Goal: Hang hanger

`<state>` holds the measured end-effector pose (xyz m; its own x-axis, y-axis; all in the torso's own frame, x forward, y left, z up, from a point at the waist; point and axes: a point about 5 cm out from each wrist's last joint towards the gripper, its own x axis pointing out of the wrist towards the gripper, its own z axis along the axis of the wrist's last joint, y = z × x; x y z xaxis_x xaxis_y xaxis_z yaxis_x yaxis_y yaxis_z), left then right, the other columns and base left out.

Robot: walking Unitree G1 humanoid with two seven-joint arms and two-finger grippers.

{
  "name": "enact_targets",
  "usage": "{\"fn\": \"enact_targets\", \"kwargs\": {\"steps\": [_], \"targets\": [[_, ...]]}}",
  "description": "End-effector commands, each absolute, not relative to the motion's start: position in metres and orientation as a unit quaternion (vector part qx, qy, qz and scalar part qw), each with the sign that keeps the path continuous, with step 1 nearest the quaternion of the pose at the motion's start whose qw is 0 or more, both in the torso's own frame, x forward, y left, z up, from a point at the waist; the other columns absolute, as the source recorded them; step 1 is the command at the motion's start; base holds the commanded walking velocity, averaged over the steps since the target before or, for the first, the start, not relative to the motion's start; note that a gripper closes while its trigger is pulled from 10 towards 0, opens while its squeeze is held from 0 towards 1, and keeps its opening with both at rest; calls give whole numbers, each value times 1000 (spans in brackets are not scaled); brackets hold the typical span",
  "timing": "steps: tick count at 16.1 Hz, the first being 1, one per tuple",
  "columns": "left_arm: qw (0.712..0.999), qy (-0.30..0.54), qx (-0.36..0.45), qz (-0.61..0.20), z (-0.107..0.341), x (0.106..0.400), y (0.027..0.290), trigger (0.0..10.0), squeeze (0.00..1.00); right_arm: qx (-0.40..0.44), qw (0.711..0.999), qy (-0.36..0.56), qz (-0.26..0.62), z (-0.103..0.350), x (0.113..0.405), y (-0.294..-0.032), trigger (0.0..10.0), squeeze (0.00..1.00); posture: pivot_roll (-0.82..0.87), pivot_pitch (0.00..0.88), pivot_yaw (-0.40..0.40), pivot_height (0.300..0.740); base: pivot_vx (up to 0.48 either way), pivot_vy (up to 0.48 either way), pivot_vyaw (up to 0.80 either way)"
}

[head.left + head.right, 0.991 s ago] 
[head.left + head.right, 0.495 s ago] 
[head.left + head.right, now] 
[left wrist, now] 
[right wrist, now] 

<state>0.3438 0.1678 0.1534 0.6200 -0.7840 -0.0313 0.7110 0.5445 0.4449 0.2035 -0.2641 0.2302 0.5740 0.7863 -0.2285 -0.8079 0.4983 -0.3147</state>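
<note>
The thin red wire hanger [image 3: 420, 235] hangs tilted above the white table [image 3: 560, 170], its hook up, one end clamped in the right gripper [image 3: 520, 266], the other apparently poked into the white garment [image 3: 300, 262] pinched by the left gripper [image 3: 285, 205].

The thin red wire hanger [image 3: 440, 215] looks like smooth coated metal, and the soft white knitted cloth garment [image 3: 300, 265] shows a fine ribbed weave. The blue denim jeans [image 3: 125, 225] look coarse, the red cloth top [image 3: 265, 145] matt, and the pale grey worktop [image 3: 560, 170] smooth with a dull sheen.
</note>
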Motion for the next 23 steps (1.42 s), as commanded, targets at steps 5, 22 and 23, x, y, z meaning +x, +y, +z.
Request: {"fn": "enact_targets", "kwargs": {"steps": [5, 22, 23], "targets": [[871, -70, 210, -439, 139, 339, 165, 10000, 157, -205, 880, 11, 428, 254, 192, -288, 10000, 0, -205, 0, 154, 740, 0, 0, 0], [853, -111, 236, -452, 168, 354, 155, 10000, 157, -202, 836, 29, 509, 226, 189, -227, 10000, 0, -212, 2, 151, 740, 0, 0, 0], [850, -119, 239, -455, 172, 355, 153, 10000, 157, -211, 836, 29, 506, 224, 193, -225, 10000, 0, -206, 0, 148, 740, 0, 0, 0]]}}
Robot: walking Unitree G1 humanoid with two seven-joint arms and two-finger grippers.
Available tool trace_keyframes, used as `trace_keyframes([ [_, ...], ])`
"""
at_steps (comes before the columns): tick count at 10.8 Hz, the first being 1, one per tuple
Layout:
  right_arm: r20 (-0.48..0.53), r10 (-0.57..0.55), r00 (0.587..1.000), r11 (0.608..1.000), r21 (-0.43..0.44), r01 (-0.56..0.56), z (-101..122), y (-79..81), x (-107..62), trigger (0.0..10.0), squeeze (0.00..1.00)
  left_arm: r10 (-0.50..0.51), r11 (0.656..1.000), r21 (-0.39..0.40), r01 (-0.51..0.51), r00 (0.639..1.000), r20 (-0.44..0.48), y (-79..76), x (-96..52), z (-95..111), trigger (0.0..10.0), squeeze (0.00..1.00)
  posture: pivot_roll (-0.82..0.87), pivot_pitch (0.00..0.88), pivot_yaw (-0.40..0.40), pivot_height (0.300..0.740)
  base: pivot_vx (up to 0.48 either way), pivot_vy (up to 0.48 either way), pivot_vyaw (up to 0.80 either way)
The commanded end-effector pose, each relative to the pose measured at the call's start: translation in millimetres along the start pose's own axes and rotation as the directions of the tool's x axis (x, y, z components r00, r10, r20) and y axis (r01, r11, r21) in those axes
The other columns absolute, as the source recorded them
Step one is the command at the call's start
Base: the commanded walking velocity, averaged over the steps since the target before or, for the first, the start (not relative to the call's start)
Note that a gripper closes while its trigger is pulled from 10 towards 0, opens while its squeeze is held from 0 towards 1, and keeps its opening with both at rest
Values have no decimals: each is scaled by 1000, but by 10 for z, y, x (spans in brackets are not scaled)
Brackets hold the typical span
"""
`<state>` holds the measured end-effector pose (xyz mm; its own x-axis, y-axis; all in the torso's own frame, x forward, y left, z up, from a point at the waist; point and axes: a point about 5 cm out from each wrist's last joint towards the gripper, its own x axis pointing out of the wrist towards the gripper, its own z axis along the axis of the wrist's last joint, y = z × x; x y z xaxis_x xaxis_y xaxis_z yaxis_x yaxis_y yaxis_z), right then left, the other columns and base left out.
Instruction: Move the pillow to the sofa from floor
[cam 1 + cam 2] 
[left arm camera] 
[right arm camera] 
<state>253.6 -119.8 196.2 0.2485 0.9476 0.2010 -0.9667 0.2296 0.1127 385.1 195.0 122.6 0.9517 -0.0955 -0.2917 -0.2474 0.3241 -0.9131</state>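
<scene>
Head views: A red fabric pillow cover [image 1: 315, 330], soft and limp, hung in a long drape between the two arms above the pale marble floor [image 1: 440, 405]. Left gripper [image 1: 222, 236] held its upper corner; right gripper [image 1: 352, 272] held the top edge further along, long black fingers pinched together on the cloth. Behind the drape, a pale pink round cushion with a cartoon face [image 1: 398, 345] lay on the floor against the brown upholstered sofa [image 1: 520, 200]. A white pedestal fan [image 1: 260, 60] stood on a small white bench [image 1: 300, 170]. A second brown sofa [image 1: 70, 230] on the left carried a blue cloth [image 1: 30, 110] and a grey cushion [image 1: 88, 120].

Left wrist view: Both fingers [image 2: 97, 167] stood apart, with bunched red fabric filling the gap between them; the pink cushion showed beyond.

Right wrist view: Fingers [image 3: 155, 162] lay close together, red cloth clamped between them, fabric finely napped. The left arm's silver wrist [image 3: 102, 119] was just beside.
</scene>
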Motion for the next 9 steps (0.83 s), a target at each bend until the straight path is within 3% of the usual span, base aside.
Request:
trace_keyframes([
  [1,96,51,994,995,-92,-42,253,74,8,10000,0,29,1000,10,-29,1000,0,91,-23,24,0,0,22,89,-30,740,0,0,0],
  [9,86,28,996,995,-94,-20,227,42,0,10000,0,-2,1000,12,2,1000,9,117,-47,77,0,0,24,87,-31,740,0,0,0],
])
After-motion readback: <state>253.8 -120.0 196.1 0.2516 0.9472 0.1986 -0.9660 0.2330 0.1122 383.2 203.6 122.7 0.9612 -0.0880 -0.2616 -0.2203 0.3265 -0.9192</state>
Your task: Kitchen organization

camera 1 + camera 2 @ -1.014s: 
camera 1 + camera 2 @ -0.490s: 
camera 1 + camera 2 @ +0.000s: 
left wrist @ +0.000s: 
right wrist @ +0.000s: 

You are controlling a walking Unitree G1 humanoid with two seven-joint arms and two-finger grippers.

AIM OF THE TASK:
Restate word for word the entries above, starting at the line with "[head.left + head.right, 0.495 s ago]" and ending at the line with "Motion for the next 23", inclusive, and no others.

ANSWER SPACE:
[head.left + head.right, 0.495 s ago] 
[head.left + head.right, now] 
[left wrist, now] 
[right wrist, now] 

<state>0.3438 0.1678 0.1534 0.6200 -0.7840 -0.0313 0.7110 0.5445 0.4449 0.2035 -0.2641 0.2302 0.5740 0.7863 -0.2285 -0.8079 0.4983 -0.3147</state>
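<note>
The thin red wire hanger [image 3: 420, 235] hangs tilted above the white table [image 3: 560, 170], its hook up, one end clamped in the right gripper [image 3: 520, 266], the other apparently poked into the white garment [image 3: 300, 262] pinched by the left gripper [image 3: 285, 205].

The thin red wire hanger [image 3: 440, 215] looks like smooth coated metal, and the soft white knitted cloth garment [image 3: 300, 265] shows a fine ribbed weave. The blue denim jeans [image 3: 125, 225] look coarse, the red cloth top [image 3: 265, 145] matt, and the pale grey worktop [image 3: 560, 170] smooth with a dull sheen.
</note>
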Motion for the next 23 steps (1.42 s), as commanded, targets at steps 5, 22 and 23, x, y, z meaning +x, +y, +z.

The response has been given in full.